The methamphetamine drug epidemic is already here, says Jody Meyer with the
New Westminster-based Last Door Recovery Society.

His proof? Nine out of 10 drug abusers that come for help at the 10-bed
youth recovery home are hooked on meth.

Meyer, a recovering addict and now the program manager for the New
Westminster home, will also tell you the so-called drug epidemic has been
around for decades. Just look at the last four years, he says. Right now
it's meth, but last year every kid that walked in the door was hooked on
heroin.
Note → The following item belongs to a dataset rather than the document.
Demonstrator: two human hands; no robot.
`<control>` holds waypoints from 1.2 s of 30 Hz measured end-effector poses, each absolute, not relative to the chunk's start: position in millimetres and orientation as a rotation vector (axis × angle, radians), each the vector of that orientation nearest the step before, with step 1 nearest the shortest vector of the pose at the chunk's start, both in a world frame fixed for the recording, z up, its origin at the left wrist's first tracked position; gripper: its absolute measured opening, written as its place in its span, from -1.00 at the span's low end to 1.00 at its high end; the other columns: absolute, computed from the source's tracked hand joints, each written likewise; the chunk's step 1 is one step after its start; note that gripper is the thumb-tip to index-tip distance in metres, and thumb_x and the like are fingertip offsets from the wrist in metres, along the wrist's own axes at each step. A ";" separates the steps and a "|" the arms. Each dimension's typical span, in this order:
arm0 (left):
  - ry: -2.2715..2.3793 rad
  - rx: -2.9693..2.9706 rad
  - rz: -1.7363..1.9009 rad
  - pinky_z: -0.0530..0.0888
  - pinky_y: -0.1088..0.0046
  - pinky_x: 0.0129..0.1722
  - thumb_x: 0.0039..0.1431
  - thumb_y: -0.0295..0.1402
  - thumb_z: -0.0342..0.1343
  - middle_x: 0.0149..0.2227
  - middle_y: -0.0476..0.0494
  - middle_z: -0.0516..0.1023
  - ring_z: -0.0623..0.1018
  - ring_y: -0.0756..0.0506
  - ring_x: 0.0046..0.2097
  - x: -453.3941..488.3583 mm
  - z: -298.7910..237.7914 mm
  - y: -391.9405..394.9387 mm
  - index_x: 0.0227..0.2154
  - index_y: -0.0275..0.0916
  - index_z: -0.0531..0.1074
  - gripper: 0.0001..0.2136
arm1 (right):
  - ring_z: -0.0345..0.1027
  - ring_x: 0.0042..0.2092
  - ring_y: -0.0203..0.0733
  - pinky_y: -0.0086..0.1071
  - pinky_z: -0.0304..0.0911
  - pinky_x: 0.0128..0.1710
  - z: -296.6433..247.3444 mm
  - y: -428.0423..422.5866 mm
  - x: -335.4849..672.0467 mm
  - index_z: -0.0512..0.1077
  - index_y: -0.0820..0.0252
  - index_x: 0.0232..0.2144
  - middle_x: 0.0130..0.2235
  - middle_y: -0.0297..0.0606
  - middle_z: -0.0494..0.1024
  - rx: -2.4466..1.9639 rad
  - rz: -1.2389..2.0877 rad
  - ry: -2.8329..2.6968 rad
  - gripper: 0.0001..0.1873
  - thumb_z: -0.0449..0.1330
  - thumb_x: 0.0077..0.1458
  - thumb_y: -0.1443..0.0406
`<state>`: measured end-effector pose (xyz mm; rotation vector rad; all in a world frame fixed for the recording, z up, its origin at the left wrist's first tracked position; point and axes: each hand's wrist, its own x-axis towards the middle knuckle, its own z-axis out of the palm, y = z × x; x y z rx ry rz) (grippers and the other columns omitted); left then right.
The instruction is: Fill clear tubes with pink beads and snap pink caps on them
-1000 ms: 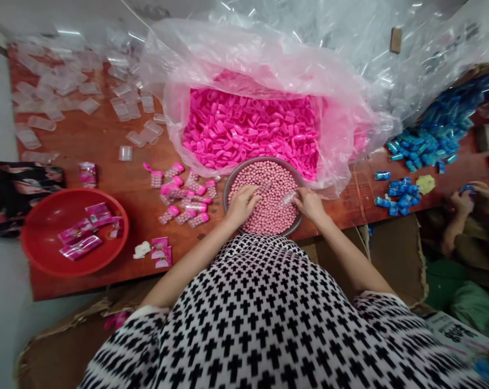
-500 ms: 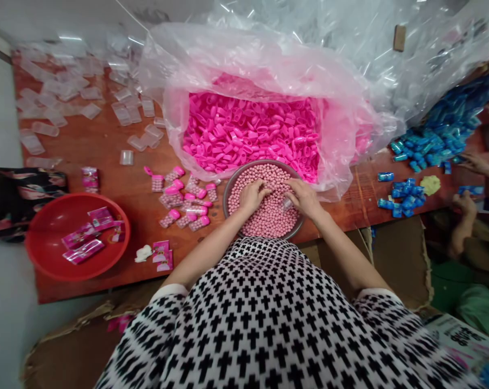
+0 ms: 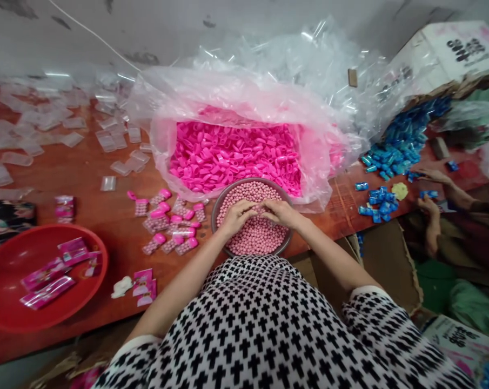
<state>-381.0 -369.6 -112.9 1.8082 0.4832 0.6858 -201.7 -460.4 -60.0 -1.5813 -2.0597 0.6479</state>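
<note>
A round metal bowl point(image 3: 219, 201) full of small pale pink balls point(image 3: 254, 237) stands at the table's near edge. Both my hands are over it, fingertips meeting at the middle. My left hand point(image 3: 236, 214) and my right hand point(image 3: 282, 212) are curled with fingers pinched together; what they hold is hidden. Behind the bowl lies an open clear bag point(image 3: 244, 102) filled with bright pink caps point(image 3: 232, 156). Left of the bowl lie several filled clear tubes with pink caps point(image 3: 169, 221).
A red basin point(image 3: 9, 308) with pink sachets sits at the left. Empty clear tubes point(image 3: 106, 140) litter the far left of the table. Blue-capped pieces point(image 3: 390, 156) lie at the right, where another person's hands point(image 3: 428, 202) work. A carton point(image 3: 450, 48) stands at the back right.
My hands have come together over the middle of the bowl; a second ago they were apart with a clear tube visible in each. The view has tilted up.
</note>
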 end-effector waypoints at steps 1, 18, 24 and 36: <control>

And before that they were all strung out on crack cocaine.

Drugs change; the problems that cause drug abuse remain the same.
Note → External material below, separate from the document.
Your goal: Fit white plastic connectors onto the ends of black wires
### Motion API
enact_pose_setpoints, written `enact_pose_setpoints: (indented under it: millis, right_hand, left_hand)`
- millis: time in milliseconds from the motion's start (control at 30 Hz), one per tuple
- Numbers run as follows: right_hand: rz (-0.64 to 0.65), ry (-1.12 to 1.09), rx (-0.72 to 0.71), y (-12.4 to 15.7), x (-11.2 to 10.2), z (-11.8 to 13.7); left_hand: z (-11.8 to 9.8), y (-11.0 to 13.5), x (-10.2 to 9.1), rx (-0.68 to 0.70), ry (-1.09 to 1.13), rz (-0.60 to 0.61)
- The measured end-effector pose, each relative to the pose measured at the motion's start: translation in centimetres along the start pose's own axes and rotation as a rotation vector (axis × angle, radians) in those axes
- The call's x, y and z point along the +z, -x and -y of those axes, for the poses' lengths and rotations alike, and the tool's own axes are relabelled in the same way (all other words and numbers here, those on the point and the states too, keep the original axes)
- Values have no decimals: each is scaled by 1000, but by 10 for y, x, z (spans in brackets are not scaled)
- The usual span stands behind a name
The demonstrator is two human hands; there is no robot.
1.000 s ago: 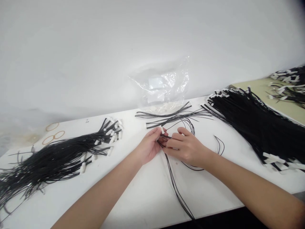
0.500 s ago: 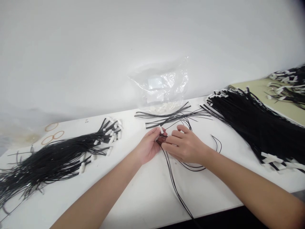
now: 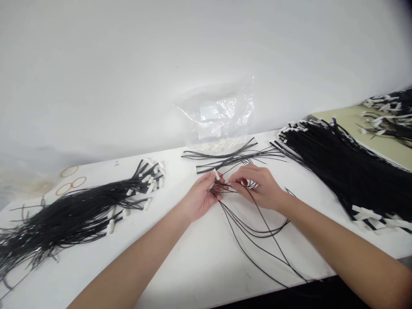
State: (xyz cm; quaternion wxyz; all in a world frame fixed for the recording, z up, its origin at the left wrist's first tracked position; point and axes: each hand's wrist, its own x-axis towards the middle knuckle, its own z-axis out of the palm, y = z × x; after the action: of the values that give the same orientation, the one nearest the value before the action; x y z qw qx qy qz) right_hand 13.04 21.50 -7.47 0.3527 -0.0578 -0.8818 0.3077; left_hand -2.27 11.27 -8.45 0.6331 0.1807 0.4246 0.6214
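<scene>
Near the middle of the table, my left hand point(image 3: 202, 197) is closed around a small white connector point(image 3: 216, 174) with thin black wires running out of it. My right hand point(image 3: 257, 184), just to the right, pinches a black wire point(image 3: 262, 210) between thumb and forefinger. Below both hands, several more wires point(image 3: 244, 227) curve loosely down over the table's front edge. Where the wire ends meet the connector, my left fingers cover them. Loose black wires point(image 3: 225, 161) lie on the table just behind my hands.
A bundle of black wires with white connectors point(image 3: 80, 210) lies at left, beside orange rubber bands point(image 3: 70, 171). A clear plastic bag point(image 3: 219, 113) leans against the wall. At right spreads a large wire pile point(image 3: 341, 163); more wires lie on a yellowish surface point(image 3: 341, 116).
My right hand has drawn slightly right and up from my left, now pinching a wire. The hanging wires have fanned out to the right. My left hand stays put.
</scene>
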Motion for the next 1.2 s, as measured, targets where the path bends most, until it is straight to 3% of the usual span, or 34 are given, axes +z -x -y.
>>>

"Every time they say there's an epidemic I tell people the epidemic is the
addiction. The drugs, if it's crack or meth, are just what's on the street
at the time," says Meyer.

Although he paints meth, heroin, crack cocaine and other trendy hard drugs
with the same brush, he explains that meth is different from the rest. Both
Meyer and co-worker Jessica Cooksey are shocked at the condition kids
arrive in and what the drug does to them.

Cooksey, a former meth addict, is currently dealing with a 16-year-old girl
who can't shake the drug despite repeated attempts. It's not helping her
that everyone around her is hooked on the drug.
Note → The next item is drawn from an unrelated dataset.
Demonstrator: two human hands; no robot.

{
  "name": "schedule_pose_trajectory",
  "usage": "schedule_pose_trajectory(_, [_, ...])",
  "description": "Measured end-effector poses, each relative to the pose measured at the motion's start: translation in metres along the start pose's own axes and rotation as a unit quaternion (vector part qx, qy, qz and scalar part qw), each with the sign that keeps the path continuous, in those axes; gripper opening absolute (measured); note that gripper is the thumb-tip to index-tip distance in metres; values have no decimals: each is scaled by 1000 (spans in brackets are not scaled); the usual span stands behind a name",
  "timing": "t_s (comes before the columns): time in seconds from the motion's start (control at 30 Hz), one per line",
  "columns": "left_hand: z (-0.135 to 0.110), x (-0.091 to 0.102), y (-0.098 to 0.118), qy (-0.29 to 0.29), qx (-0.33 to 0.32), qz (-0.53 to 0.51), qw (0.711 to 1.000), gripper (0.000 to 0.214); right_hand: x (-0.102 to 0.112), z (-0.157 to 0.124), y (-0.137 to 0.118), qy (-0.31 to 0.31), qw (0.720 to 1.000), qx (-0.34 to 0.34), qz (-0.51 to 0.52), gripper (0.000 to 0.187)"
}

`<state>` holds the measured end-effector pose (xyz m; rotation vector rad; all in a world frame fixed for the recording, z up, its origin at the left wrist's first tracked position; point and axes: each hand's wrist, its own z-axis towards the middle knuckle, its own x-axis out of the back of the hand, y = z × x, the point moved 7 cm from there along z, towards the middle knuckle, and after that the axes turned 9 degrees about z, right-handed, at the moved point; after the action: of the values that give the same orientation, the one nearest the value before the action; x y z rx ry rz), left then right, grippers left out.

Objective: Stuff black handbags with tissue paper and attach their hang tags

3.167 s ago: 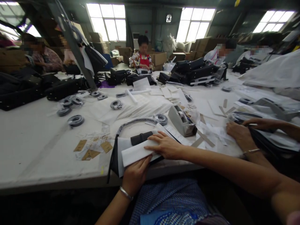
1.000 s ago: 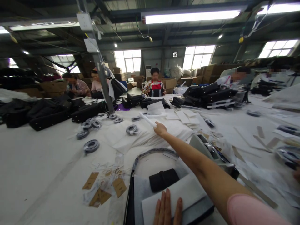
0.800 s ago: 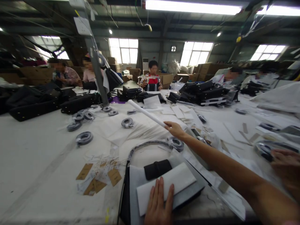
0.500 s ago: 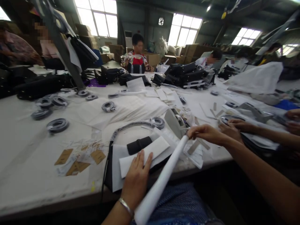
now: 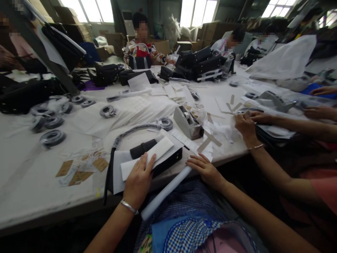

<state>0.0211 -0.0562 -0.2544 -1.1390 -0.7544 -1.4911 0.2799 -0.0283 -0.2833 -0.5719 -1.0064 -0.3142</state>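
Note:
My left hand (image 5: 138, 179) lies flat, fingers together, on a folded white strip (image 5: 160, 149). Under that strip are a white sheet (image 5: 118, 165) and a black bag (image 5: 170, 162), lying near the table's front edge. The bag's long handle (image 5: 135, 129), wrapped in clear film, arcs away behind it. My right hand (image 5: 206, 170) has its fingers stretched out at the table edge, over the upper end of a white paper-like roll (image 5: 165, 193). This roll slants down across my lap, its lower end near my left wrist.
A grey tape dispenser (image 5: 188, 123) stands behind my right hand. Brown tags (image 5: 81, 172) and coiled wrapped handles (image 5: 52, 138) lie on the left. Black bags (image 5: 202, 65) are piled at the back. A co-worker's hands (image 5: 247, 126) work close on my right.
My right hand has come down and nearer from beside the tape dispenser, its fingers now straightened; the roll's upper end has dropped with it. My left hand still presses on the white strip.

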Motion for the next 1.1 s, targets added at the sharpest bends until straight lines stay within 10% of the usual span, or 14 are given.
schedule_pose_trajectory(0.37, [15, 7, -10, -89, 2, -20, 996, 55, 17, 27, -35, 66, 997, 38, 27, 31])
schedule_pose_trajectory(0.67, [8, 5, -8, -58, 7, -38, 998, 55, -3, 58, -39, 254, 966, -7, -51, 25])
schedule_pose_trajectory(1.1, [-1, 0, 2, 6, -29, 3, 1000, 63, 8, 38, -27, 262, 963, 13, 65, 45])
Meyer tells a story of a 12-year-old boy that was brought in after playing
video games for seven straight days without sleep while he was on a meth
binge. His father, who had to wrap him in duct tape to control him, brought
him in. The father had been beaten and bruised by his violent son.

"It's extremely tough on the families I deal with because they watch the
kids they love, that they've raised, get wired to a drug that makes them
possessed," says Meyer. "When you're in that addictive frame of mind you
want to do more meth and you'll do anything to get it, including stealing
from the family home.

"Usually when kids come in they're really defeated, they have no other
options but to deal with their drug problem," says Cooksey, an addictions
counselor. "If they had options they would have tried them. In most cases
they've completely destroyed their relationship with their family or their
family can't take another day with them living at home."

"Living with a meth addict is like living with a terrorist in your own
home," adds Meyer.

It's no wonder so many families give up on their addicted sons and
daughters. But a family is the most important support network that youth
has, says Cooksey. Especially if the only other network they have is
friends that do meth.

Both dispute claims that recovery from meth addictions are very low.
Cooksey, who quit as a high school senior, is proof of that.

"I know they're saying you're less likely to recover from crystal meth but
they said the same thing about heroin and they said the same thing about
cocaine," says Meyer. "If you're in the trenches and on the front line and
you're doing the same thing with the same people, of course you're going to
feel it's hopeless.

"People have to break the cycle. Meth and the street are a lifestyle."

"Addiction is a way of life," adds Cooksey.